Defenders and reclaimers: Connall, QC, Solicitor; McGrigors LLP

14 October 2010

[1] By missives concluded ultimately in August 2004 the pursuers agreed to sell to the defenders an area of land amounting to 11 acres at Cairnie, Westhill, Aberdeen. A price of £365,000 was stipulated in the missives, but this was subject to an uplift in the circumstances specified in clause 9 of the first of the missive letters, dated 6 November 2001. The circumstances in which an uplift was payable included a sale of the property by the defenders. By letter dated 30 December 2006 the defenders' agents wrote to the pursuers to intimate that the defenders had disposed of the subjects by way of sale. That sale was to another company in the defenders' group of companies, Stewart Milne Westhill Limited ("Westhill"). Other land was included in the transaction, but the consideration attributed to the subjects that originated with the pursuers was £483,020. Under the provisions of the parties' contract, certain costs (the "Allowable Costs") required to be calculated in order to calculate the uplift. The Allowable Costs were said in the defenders 'agents' letter to amount to £559,696. Because the Allowable Costs were greater than the sale proceeds, the defenders claimed that no uplift was payable in terms of clause 9. The pursuers aver in the present action that at the time of the sale the subjects were properly valued at a sum in the region of £5,670,000. If that value were used in the calculation of the uplift, the sum due to the pursuers would, it is averred, be in the region of £1.7 million.

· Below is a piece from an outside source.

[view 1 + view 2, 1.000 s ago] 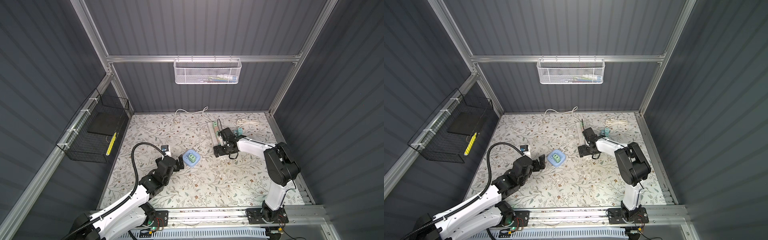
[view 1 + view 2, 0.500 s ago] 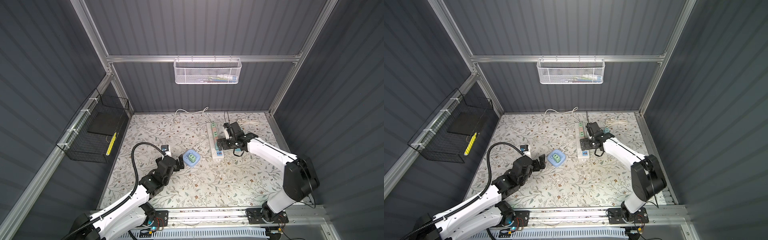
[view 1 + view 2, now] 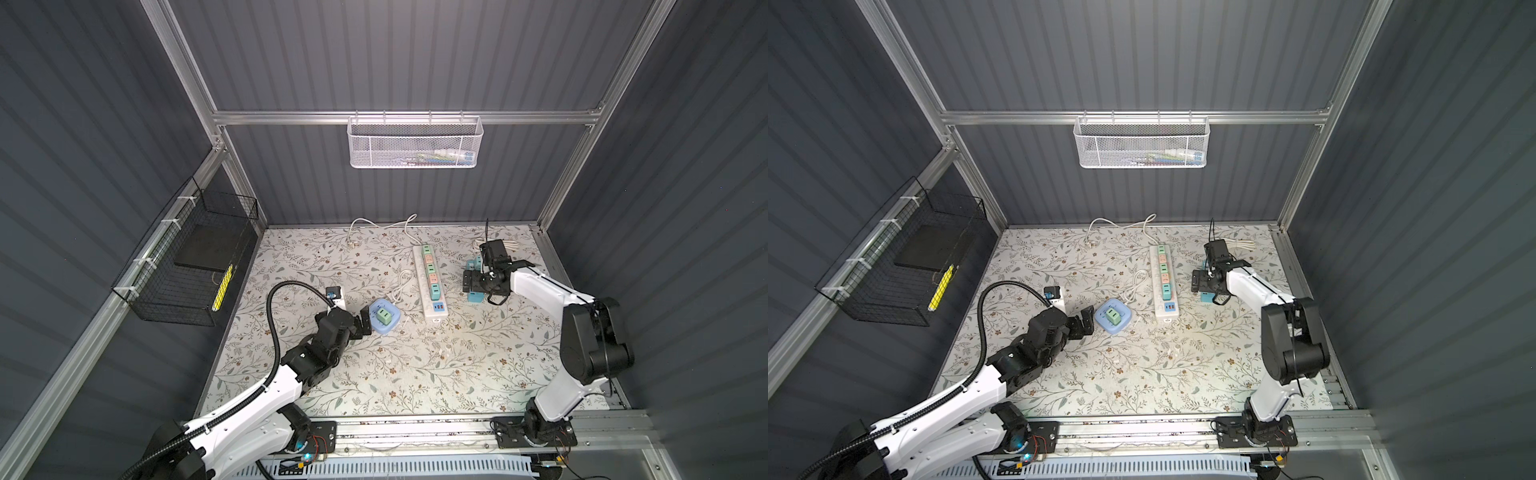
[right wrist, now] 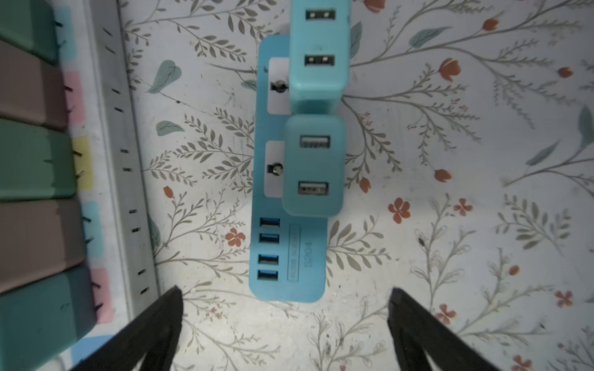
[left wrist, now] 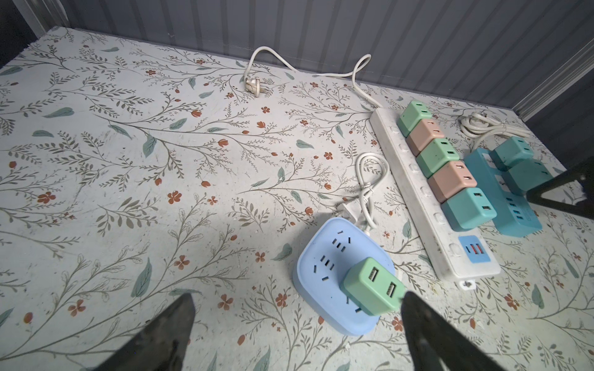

[2] In the foregoing circumstances, the pursuers have raised an action against the defenders for declarator that, under the parties' contract, any further sum due to the pursuers in terms of clause 9 falls to be calculated by reference to the open market value of the subjects at the date of their sale by the defenders to Westhill, deducting the Allowable Costs in accordance with the parties' contract. The defenders dispute that that is the correct way to carry out the calculation; instead, they maintain that the calculation should be based on the sum actually paid by Westhill, with the result that no uplift is due. Parties were agreed that this question was capable of being resolved at debate, and the action proceeded to debate before Lord Glennie in May 2009. Lord Glennie found in favour of the pursuers and granted the declarator sought by them. The defenders have reclaimed against his interlocutor.

[3] The outcome of the parties' dispute turns upon the wording of the missives, and of clause 9 in particular. Clause 9, which is headed "Uplift", provides as follows:

"In addition to the purchase price detailed in Clause 2 hereof, the Purchasers and the Sellers have agreed that the Sellers shall be entitled to a further payment ('the Profit Share') upon the Purchasers purifying the suspensive conditions contained in Clause 4 hereof and issuing a notice to the Sellers indicating to the Sellers that the Purchasers wish to purchase the relevant part of the profit-share as defined in the Schedule to which the Sellers are entitled. The Sellers' entitlement to the relevant part of the profit-share will also be triggered by the Purchasers disposing either by selling or by granting a lease of the whole or any part of the Subjects".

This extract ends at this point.